— WHAT THE EXERCISE ASKS —
Please copy every line from the records below that contains the string "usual".

※

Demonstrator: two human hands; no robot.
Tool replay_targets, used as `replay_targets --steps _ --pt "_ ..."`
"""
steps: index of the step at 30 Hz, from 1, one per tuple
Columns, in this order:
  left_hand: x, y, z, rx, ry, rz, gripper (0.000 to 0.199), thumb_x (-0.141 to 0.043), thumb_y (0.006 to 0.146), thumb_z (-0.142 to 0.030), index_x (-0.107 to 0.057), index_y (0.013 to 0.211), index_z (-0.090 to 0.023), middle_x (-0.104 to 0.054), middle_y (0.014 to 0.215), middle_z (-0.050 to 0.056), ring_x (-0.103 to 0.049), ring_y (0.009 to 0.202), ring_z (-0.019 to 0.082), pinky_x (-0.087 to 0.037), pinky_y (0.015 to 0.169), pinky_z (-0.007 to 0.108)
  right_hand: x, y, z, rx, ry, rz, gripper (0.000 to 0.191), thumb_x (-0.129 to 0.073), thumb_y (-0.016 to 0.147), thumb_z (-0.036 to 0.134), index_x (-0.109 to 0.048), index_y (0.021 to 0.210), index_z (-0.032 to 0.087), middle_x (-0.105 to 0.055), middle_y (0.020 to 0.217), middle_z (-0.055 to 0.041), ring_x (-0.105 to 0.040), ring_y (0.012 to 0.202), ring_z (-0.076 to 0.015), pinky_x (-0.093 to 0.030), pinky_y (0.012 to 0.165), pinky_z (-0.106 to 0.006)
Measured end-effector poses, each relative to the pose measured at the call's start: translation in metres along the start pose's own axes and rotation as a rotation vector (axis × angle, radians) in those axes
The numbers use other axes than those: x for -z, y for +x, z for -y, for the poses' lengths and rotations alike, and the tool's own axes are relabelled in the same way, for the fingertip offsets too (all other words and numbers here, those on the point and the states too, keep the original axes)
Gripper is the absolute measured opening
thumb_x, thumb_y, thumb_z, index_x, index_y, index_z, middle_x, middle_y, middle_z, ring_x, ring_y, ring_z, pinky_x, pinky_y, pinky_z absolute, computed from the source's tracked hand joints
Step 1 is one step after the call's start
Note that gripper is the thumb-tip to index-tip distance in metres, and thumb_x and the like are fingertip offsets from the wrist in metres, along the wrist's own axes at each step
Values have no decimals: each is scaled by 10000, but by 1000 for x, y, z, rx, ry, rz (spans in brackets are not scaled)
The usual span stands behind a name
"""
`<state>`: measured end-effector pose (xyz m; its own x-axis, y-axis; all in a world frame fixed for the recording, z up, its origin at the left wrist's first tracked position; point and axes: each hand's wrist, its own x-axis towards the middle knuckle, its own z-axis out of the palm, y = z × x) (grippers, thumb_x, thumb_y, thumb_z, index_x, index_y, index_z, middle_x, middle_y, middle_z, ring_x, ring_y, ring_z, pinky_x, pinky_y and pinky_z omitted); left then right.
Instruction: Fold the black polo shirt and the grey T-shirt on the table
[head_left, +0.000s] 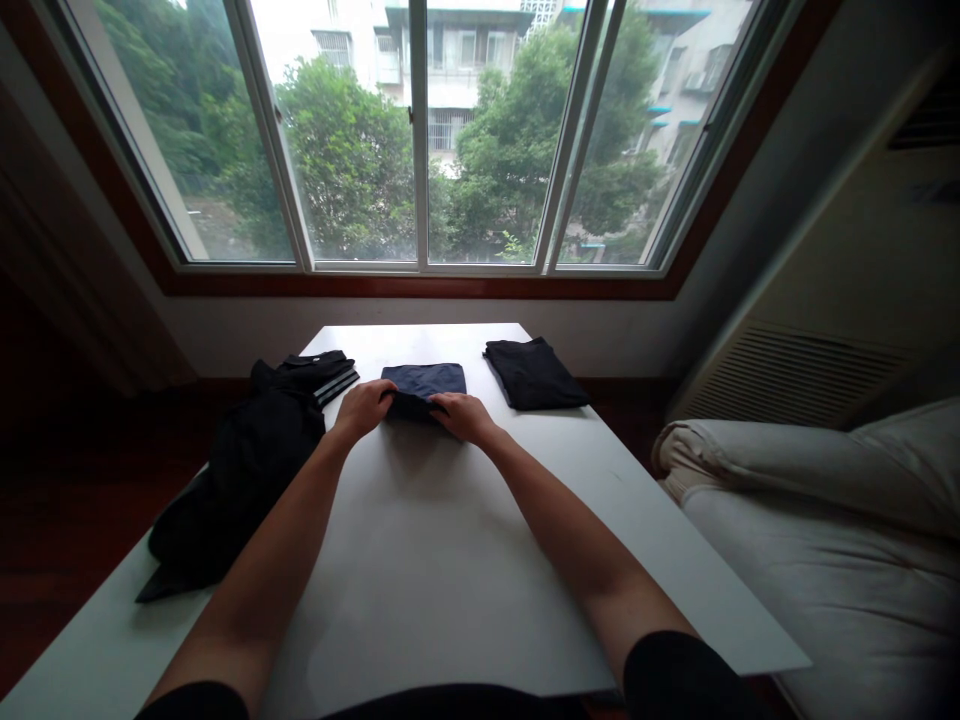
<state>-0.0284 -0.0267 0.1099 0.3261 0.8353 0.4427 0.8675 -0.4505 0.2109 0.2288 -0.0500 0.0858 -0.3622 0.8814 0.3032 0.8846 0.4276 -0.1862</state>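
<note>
A dark navy piece of folded clothing (425,379) lies toward the far end of the white table (450,560). My left hand (365,405) pinches the left corner of its near edge, and my right hand (459,413) grips the right side of that same edge. Between the two hands the near edge is lifted a little off the tabletop. What kind of garment it is cannot be made out.
On the left, a loose heap of black clothing (259,460) with pale stripes reaches the table's edge. A folded black garment (534,374) rests at the far right. Beyond stands a window (420,280); a cream sofa (825,540) borders the right side.
</note>
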Motion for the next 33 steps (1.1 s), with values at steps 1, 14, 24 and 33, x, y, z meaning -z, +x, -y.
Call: replay_targets --steps 1,14,24,33 --pt "0 0 2 -17 -10 16 296 -557 942 -242 -779 1134 -274 -796 1100 31 -728 1017 256 -527 873 319 -1 0 3 6 -4 2 327 -589 1045 380 -694 1349 324 -752 1276 -23 -701 1155 -251 -506 939 -294" --pt "-12 -8 -12 -284 -113 186 347 -645 907 -336 -758 1232 -294 -787 1158 28 -726 1046 258 -530 885 305 4 -5 13 82 -15 32 296 -537 1071 394 -741 1268 310 -768 1241 -17 -705 1157 -239 -498 950 -288" --pt "-16 -8 -20 -294 -9 150 265 -558 1014 -361 -791 1117 -289 -796 1109 41 -732 1020 264 -504 834 310 2 -5 14 98 6 32 298 -551 1069 417 -753 1256 305 -768 1233 -32 -707 1147 -239 -508 948 -291" --pt "-12 -8 -2 -149 7 287 273 -587 982 -399 -824 1092 -318 -808 1023 50 -733 967 257 -481 789 277 -2 -4 13 92 -3 30 277 -559 1072 401 -765 1229 304 -772 1224 -34 -714 1133 -231 -508 927 -277"
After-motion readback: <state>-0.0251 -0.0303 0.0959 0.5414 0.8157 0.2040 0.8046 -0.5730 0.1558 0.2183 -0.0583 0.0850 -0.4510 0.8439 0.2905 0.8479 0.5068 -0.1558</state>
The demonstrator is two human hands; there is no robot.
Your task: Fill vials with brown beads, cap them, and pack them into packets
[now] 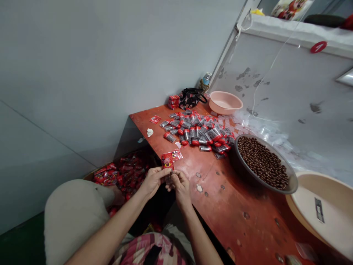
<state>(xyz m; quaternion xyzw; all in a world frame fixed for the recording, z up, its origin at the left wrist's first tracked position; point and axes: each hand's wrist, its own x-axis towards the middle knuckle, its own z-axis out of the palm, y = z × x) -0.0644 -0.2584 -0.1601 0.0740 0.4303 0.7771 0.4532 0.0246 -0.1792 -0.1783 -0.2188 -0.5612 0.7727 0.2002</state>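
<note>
One small, flat red printed packet with a clear plastic lower part (167,161), long axis pointing away from the person, pinched by left hand (154,181) beside the red part and right hand (179,184) lower down, at the worn red-brown table's (212,200) near edge.

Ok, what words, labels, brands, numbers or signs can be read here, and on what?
"1": in white on the round red sign, upper right.
Too small or blurred to read: any print on the held packet, the red card and the stacked boxes.
</note>
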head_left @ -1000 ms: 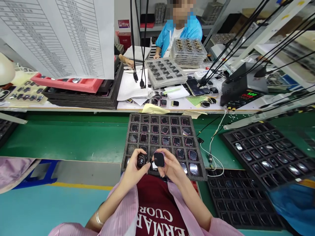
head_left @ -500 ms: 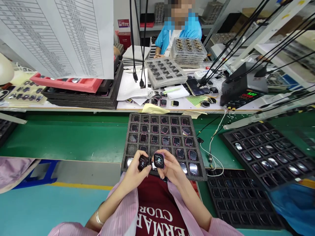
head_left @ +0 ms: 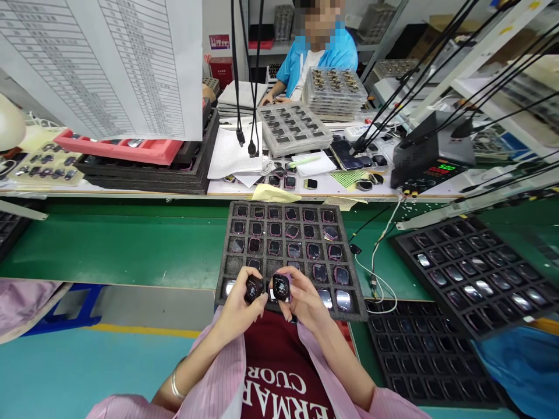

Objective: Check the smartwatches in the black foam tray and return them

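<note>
One watch (head_left: 254, 289) sits clasped in the left grip (head_left: 239, 301); the right grip (head_left: 305, 299) pinches a second watch (head_left: 280, 287) alongside.

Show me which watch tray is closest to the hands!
The grey tray, under the left hand and right hand. The tilted black tray and lower black tray lie far right; the pink tray sits at the back.

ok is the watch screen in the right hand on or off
On: the watch held in the right hand shows pale, lit markings against its dark face.
</note>
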Tool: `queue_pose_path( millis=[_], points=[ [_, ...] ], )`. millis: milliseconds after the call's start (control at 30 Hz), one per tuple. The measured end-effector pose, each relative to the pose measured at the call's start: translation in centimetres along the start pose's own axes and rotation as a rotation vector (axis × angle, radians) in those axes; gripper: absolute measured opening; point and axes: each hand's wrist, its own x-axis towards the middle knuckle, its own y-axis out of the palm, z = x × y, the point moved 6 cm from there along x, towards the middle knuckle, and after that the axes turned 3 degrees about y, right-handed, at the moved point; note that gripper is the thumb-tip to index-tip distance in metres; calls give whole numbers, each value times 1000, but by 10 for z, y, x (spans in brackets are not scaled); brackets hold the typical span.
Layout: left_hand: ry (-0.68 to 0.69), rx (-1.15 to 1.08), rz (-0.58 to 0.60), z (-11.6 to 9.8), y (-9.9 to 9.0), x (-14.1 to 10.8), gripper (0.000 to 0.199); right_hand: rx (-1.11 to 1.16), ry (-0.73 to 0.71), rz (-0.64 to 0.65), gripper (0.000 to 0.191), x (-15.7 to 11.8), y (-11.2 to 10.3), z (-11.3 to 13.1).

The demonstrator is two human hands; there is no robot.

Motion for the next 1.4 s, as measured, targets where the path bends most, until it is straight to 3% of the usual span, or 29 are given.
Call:
queue_pose_path(
  millis=[633,933,1200,1400],
  points=[
    [31,88,-50,4,-4,4,24,-17,-18,-20,33,0,2,1],
    [106,19,-73,-9,-7,-4,22,-18,-75,32,32,-9,8,12],
    [31,-107,17,-1,-8,7,38,-160,-4,-24,43,-7,4,13],
    [13,-209,57,7,-15,8,39,-240,-75,-85,52,-11,-3,15]
  ],
)
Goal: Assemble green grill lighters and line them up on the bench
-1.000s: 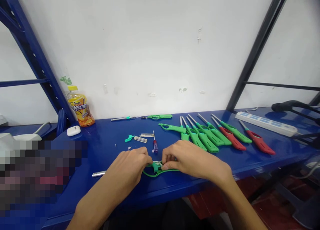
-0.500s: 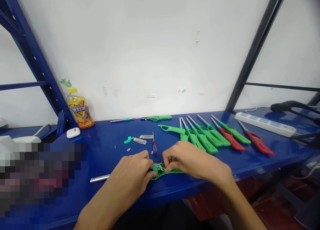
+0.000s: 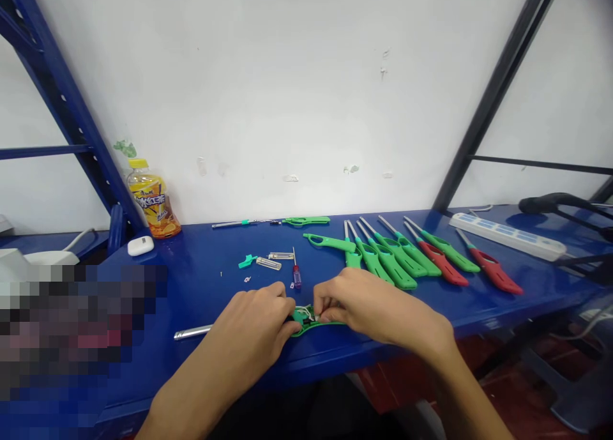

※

— WRITTEN ANSWER —
The usual span stands behind a name
Motion for the next 1.4 s, as measured, targets where the path bends most, until it is straight to 3% of the usual span, or 29 are given.

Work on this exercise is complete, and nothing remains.